How is the Recovery One proposal any different? Its totally contingent on this farming utility to actually work in a bear market where no single other defi utility token has maintained value on Harmony and in crypto in general. So the victims have to wait 3 years banking on this working or rage quit into a tiny liquidity pool at a very small parity and even smaller parity to account for millions in undisclosed expenses.
Furthermore, it adds in the additional risk that rONE itself fails even if ONE does reasonably well and it appears the users are being forced to accept redemption in rONE or receive nothing. Its far worse than Stephen’s proposal, does absolutely nothing to change the inflation numbers which were proposed in Stephen’s proposal and adds a markup for Recovery One to exist when its completely unnecessary. Stephen’s proposal is much cleaner if they are going to inflate it away anyways which is clearly the case at this point.
The entire premise of Recovery One was that it was community governed but this is now not the case. They didn’t consider any community feedback, don’t want to engage in tough questions here, and so the entire proposal exists solely to gain this 5% cut of the victim’s compensation funds. Stephens was the exact same, print 2.5B tokens. Except they don’t get anything for this defi experiment and whatever else.
Stephen’s plan accounted for many more factors except the victims got ONE token directly and 100% of whatever was printed (sans the provision to “save defi” which was there anyways):
Option #1: 100% redemption, no 5% haircut, no extremely low ball parity value up front
The first option proposed is an estimated 100% reimbursement with a minting of 4.97B ONE, which equates to a 3-year monthly emission of 138M tokens ($2.76M using the token price of $0.020). Minted tokens will be gradually brought into circulation over the 3-year period.
Option #2: 50% reimbursement with lower inflation.
The second option proposed is an estimated 50% reimbursement with a minting of 2.48B ONE, which equates to a 3-year monthly emission of 69M ONE tokens ($1.38M using the token price of $0.020). Minted tokens will be gradually brought into circulation over the 3-year period.
No 5% haircut.
No upfront payment of millions to Recovery One.

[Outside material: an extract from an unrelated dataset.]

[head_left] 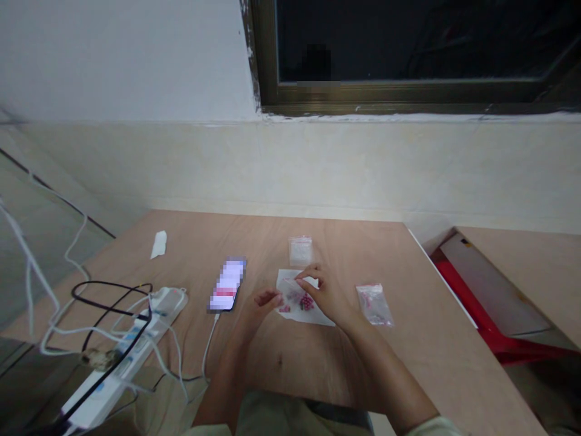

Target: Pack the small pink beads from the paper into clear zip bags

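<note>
My left hand (pixel 262 304) is at the left edge of a white sheet of paper (pixel 318 316), its thumb and forefinger pinched together. Over the same sheet is my right hand (pixel 321 292), with thumb and forefinger tips meeting in a pinch. Whatever either pinch holds is too small to make out. Below the right fingers lies a cluster of small pink and dark beads (pixel 307 302). A few more pink pieces (pixel 284 309) rest near the left fingertips.
A clear zip bag (pixel 300 250) lies behind the paper, and another bag with pinkish contents (pixel 374 305) is to the right. On the left are a charging phone (pixel 228 284), a white scrap (pixel 158 244) and a power strip (pixel 131 351) with tangled cables. A red chair (pixel 494 330) stands right.
</note>
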`<state>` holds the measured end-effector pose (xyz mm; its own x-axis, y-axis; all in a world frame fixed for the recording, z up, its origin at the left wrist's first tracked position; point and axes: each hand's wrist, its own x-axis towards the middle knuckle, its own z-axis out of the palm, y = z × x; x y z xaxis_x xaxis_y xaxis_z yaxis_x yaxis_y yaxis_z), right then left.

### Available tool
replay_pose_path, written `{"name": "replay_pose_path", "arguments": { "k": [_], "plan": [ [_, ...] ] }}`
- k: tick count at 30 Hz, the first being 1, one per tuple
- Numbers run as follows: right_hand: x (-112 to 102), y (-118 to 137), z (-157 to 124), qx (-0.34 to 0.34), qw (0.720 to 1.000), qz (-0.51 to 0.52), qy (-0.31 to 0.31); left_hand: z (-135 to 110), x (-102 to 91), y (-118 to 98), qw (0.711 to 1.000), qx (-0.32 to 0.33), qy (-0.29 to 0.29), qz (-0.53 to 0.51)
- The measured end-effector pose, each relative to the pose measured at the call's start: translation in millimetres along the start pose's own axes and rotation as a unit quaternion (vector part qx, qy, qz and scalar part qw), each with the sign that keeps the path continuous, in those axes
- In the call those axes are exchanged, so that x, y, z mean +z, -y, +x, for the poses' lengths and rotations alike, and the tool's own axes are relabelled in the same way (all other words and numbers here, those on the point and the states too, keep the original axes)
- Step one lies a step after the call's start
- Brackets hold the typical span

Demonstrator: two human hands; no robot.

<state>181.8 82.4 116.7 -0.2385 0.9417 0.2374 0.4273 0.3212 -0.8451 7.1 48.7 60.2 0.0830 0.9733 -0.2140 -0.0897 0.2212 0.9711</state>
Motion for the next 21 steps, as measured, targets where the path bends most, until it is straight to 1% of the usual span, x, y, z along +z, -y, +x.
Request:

It was the exact same proposal, requiring a hardfork, it just didn’t have this 5% amount for Recovery One to figure out some new defi token at the expense of the victims and give people a significantly reduced reimbursement.
From Stephen’s:
“The proposal requires a hard-fork which means the Harmony team alone cannot put the proposal into effect; validator participation and buy-in will be needed in order to bring this to production. If you are staked with a validator, we urge you to communicate with your validators to help ensure their decision is made with your feedback in mind.”
It also still accounted for Defi Partners as well:
“Failing to resolve these uncollectible loans may result in DeFi lending protocols choosing to drop support for Harmony on their platforms. An additional 86M ONE (included in the proposed options) will be minted as part of the reimbursement plan, and distributed to certain affected DeFi protocols over the same 3-year period, to mitigate losses resulting from uncollectible loans.”